Syn struggled to look at him through tear-filled eyes. She mumbled, “How?”

Blip, wobbling in the air and half-broken, pulled away. “Can you get in the Jacob? We have to go.” He hovered in the air with a subtle shake. He was alive, but the impact had hurt him. Each thought radiated through the coil and array of blue tubes and silver boards that peeked through the shattered visage.

Oh, Blip, how are we ever going to fix you? Syn thought but instead said, “Did you do it?” Syn took a deep breath. Everything focused in her mind. She had sent Blip to send a message to the Ecology. He was back. Now she had to know what had happened. How had he been back that fast? Did he send the message? Had he faced obstacles?

She asked all of these questions in a stream of words.

Blip sighed, “Yes. Get in the Jacob, and I’ll answer.”

Syn came to her feet, shaking as she did so. “Kerwen.” As she spoke, she turned and moved in the direction of the impact point.

“Syn! Come back!”

Syn was staggering, dragging her foot as she spoke. “I have to…” There were more words, but she didn’t emphasize them nor did she feel they mattered.

Blip zoomed next to her. “I sent out the signal. I said everything you told me to say. We have to go. It’s okay. You did you job. I did—”

“Kerwen.” She said again.

“Who?”

“Kerwen!” Syn spat, irritated. How had he forgotten?

Blip understood. He moved quickly past Syn toward the body lying at the edge of the sand. He dropped down next to it, but as she was still a bit away, Syn couldn’t see what he was doing. Perhaps examining her for life. Perhaps making sure she was really and truly dead.

Blip flew back to Syn as she neared Kerwen’s corpse.

Blip blocked Syn’s path, “Don’t. It’s not good.”

“I killed her.”

“No, you didn’t.”

Syn pushed around Blip and knelt at Kerwen’s head. The girl was distorted. Her body was far wider than it should be. She hadn’t flattened like some cartoon rabbit, but the impact had molded her body into something strange. Her skull was shattered. Syn reached out to touch the mirror image of herself, her own dead body. Kerwen’s eyes were empty. Only white globes looking out onto the sand.

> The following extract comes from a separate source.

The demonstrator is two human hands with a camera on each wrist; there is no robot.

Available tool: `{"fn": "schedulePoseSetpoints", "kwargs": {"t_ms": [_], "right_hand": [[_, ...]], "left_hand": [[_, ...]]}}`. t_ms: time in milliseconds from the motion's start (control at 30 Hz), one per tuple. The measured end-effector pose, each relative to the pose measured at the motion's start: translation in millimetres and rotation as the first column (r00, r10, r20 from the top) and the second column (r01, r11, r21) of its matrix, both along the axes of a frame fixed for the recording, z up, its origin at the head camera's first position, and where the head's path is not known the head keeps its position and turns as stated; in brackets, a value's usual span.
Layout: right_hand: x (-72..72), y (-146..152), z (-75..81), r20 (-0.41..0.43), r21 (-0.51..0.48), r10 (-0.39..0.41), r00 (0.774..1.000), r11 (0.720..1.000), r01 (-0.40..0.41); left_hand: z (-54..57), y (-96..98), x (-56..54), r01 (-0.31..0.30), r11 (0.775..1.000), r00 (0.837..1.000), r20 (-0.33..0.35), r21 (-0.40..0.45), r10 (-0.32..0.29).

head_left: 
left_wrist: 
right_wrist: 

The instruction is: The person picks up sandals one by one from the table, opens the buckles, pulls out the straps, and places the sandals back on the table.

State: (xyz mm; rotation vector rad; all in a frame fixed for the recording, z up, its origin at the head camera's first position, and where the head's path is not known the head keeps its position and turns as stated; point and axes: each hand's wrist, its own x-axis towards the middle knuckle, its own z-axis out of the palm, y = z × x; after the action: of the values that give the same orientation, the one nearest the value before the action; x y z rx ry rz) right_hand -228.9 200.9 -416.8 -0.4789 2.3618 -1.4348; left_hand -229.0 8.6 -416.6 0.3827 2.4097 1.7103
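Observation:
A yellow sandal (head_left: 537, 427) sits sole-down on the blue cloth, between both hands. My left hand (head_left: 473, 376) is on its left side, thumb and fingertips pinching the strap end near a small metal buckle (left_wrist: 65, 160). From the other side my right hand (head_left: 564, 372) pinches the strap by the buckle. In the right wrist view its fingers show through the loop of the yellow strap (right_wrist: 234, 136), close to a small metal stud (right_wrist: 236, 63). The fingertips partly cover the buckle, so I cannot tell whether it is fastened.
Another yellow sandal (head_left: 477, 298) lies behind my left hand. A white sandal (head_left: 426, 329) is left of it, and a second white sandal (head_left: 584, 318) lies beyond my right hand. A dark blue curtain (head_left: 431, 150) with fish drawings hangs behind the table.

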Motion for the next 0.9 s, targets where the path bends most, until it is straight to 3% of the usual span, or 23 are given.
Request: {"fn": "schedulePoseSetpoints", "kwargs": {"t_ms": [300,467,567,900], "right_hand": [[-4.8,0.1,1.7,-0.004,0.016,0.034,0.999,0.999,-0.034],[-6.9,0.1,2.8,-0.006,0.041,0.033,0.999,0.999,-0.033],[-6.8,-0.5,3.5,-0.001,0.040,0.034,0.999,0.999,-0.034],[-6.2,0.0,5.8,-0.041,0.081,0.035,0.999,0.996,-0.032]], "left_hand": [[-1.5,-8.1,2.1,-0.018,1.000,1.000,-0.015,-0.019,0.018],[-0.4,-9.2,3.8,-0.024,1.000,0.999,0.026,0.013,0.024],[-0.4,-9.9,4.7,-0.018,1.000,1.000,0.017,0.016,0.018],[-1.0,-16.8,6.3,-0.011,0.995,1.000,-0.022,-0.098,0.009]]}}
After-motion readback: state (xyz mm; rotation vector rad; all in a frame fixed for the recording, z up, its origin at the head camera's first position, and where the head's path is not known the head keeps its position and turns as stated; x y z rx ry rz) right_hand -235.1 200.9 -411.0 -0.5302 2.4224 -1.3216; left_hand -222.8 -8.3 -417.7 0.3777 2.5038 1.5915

“Syn, please,” Blip implored. His voice was urgent. There was fear in it. “We have to go.”

Syn ran the back of her hand across Kerwen’s cheek. The girl’s skin was already cooling.

Blip’s voice changed, “Oh! Look!”

Syn glanced up, her reverent pause broken. Blip was staring past her, further up the arc of the Disc. There, one of the Jacob towers had lit up and one of the cabs was rising up the tower. “What’s that? Who’s on it?” she asked.

“I think some of the bots.” As he spoke, dark shadows became visible on the horizon, moving toward Syn and Blip.

“What’s that?” Syn asked.

Blip remained silent. She had always envied his vision. He could see things nearly across the arc of the Disc itself, from one edge to the other if he concentrated.

After a moment, he said, “I think they’re more bots.”

“Do you recognize them?”

“There’s a cleaning bot or two. A few house bots. Primarily little ones.”

“But do you recognize them?” Syn insisted. Then she realized he had never been there when the Ecology had found her. He was not at the celebration nor in the workshop. Blip wouldn’t know many of the bots. “Never mind.”